What this page doesn't explain
edit- This guide is strictly related to the nation-building, and is not about starting new Wikipedias in various dialects.
- If you are talking in some dialect which doesn't have official status in your country, you may make Wikipedia and other Wikimedia projects in your language.
- This guide doesn't consider possibility of making Wikimedia projects in artificial languages and jargons.
- This guide intends to say what shouldn't be a Wikipedia, not what should be a Wikipedia. There are more conditions for what should be Wikipedia.
- This guide doesn't intend to close existing projects. If some project exists, there should be more conditions for closing the project then just those.
Examples
editThis is the guide through examples:
- Case Napolitan Wikipedia: (1) dialect Wikipedia (+), (2) significant difference between standard Italian and dialect (+), (3) without mentioning of nation/ethnicity-building even in reality (+) -- 3:0 -- project should pass this rules.
- Case Serbian, Croatian, Bosnian (1) standard language Wikipedias (+), (2) without significant difference between each other (-), (3) nations/ethnicity well constituted (+) -- 2:1 -- projects should pass this rules.
- Case Montenegrin Wikipedia: (1) proposed standard language [i.e. not yet fully standardized] (-), (2) without significant difference, only proposed orthography difference which isn't widely used (-), (3) nation/ethnicity good enough constituted (-) -- 0:3, if using different orthography 1:2 (shouldn't pass this rules until language is standardized)
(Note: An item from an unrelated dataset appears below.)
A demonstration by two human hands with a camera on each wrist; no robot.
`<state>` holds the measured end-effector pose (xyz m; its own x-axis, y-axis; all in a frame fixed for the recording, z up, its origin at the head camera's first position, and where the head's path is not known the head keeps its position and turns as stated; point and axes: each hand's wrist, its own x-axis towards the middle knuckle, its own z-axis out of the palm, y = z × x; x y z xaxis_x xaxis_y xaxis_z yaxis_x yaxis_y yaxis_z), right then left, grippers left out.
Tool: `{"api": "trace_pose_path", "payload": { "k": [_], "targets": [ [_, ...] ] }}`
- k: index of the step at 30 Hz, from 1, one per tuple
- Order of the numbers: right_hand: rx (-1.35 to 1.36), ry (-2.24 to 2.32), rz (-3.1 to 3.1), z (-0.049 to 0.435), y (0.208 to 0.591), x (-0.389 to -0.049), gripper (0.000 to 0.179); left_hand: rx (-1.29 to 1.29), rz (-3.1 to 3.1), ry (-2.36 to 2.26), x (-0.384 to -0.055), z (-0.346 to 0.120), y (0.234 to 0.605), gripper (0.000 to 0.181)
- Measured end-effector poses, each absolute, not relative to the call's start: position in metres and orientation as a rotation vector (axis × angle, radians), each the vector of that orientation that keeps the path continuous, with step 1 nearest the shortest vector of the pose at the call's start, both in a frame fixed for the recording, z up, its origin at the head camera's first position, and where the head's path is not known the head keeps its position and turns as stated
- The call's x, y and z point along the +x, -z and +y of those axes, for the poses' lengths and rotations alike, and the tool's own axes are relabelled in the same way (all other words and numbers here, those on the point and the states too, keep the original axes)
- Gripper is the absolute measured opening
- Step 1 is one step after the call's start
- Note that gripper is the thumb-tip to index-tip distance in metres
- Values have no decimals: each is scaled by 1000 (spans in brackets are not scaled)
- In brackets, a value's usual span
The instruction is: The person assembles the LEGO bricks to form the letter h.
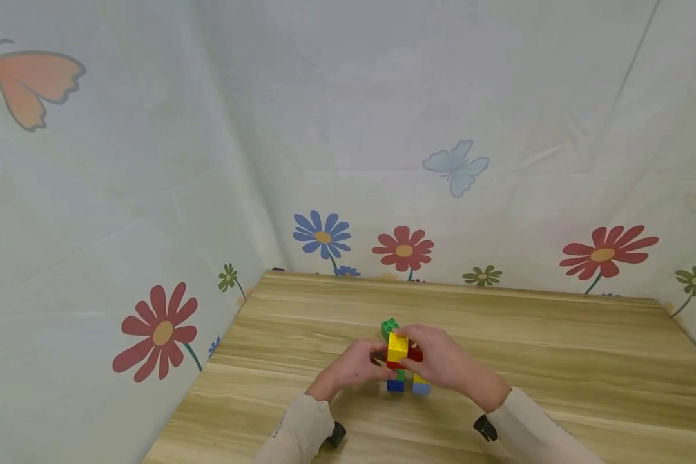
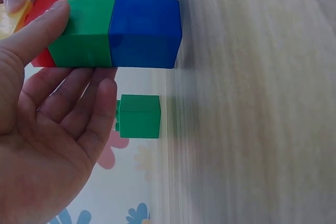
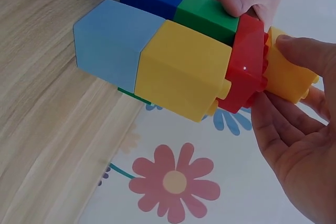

- Case Moldovan Wikipedia: (1) No standard language Wikipedia (-), (2) significant orthography difference between Moldovan Cyrillic script and Romanian Latin script (+), (3) nation/ethnicity not well established (-) -- 1:2 -- project should not pass this rules.
- This recommendations doesn't deal with:
- the name of the language (it may be Moldovan, Moldovan Cyrillic, Soviet Moldovan or whatever);
- possibility of creation of engine which would be able to translate Moldovan Cyrillic orthography to Romanian Latin orthography and vice versa;
- how many users Moldovan Wikipedia has;
- closing of Moldovan Wikipedia.
- This recommendations doesn't deal with:
- Case Zlatiborian: (1) dialect Wikipedia (+), (2) without significant difference toward other standards (Serbian, Bosnian, Croatian) (-), (3) directly related to wishes for national/ethnicity building of one region -- 1:2 -- project shouldn't pass this rules.
- This recommendations doesn't deal with:
- how many speakers Zlatiborian has;
- This recommendations doesn't deal with:
- Case Siberian Wikipedia: (1) not so well constituted artificial language (-), (2) significant differences toward Russian language (+) (3) nation/ethnicity building in the process (-) -- 1:2 -- project shouldn't pass this rules.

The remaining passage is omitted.